How to test your contract
-------------------------
TODO: Write this next
Non-asset-oriented based smart contracts
----------------------------------------
It is important to distinguish between the idea of a legal contract vs a code contract. In this document we use the
term *contract* as a shorthand for code contract: a small module of widely shared, simultaneously executed business
logic that uses standardised APIs and runs in a sandbox.
Although this tutorial covers how to implement an owned asset, there is no requirement that states and code contracts
*must* be concerned with ownership of an asset. It is better to think of states as representing useful facts about the
world, and (code) contracts as imposing logical relations on how facts combine to produce new facts.
For example, in the case that the transfer of an asset cannot be performed entirely on-ledger, one possible usage of
the model is to implement a delivery-vs-payment lifecycle in which there is a state representing an intention to trade,
another state representing an in-progress delivery, and a final state in which the delivery is marked as complete and
payment is being awaited.
As another example, consider multi-signature transactions, a feature which is commonly used in Bitcoin to implement
various kinds of useful protocols. This technique allows you to lock an asset to ownership of a group, in which a
threshold of signers (e.g. 3 out of 4) must all sign simultaneously to enable the asset to move. It is initially
tempting to simply add this as another feature to each existing contract which someone might want to treat in this way.

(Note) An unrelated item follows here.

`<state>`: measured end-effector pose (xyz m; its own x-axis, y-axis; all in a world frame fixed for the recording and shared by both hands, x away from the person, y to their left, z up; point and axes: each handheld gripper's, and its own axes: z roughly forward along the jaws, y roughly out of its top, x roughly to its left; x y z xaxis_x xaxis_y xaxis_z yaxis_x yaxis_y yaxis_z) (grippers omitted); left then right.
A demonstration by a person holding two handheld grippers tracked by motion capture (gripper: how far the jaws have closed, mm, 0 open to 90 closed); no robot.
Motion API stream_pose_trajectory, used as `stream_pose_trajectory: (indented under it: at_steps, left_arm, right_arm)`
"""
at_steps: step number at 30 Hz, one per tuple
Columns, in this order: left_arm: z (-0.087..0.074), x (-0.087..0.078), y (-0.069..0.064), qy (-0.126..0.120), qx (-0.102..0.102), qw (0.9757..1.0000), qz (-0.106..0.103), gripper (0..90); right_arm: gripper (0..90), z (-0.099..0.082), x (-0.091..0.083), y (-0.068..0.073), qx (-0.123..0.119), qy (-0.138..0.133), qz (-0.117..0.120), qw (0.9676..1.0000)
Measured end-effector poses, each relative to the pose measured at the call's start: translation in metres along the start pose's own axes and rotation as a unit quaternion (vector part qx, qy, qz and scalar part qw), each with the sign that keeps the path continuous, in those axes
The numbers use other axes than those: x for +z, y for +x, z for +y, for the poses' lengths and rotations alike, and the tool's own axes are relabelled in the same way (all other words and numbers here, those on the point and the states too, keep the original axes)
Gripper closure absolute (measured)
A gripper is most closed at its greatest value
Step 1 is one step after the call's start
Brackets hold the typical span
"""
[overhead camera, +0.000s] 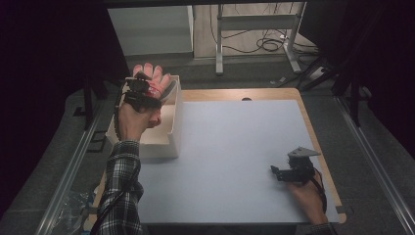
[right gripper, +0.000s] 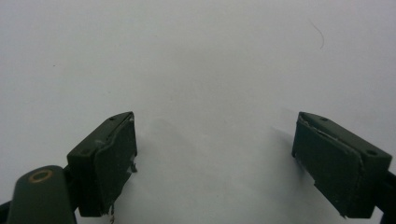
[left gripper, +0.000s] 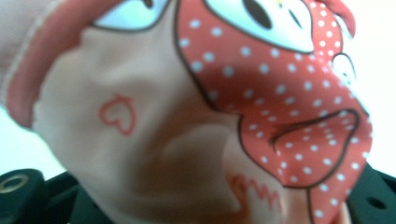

But that could lead to unnecessary duplication of work.
A better approach is to model the fact of joint ownership as a new contract with its own state. In this approach, to
lock up your commercial paper under multi-signature ownership you would make a transaction that looks like this:
* **Input**: the CP state
* **Output**: a multi-sig state that contains the list of keys and the signing threshold desired (e.g. 3 of 4). The state has a hash of H.
* **Output**: the same CP state, with a marker that says a state with hash H must exist in any transaction that spends it.
The CP contract then needs to be extended only to verify that a state with the required hash is present as an input.
The logic that implements measurement of the threshold, different signing combinations that may be allowed etc can then
be implemented once in a separate contract, with the controlling data being held in the named state.
Future versions of the prototype will explore these concepts in more depth.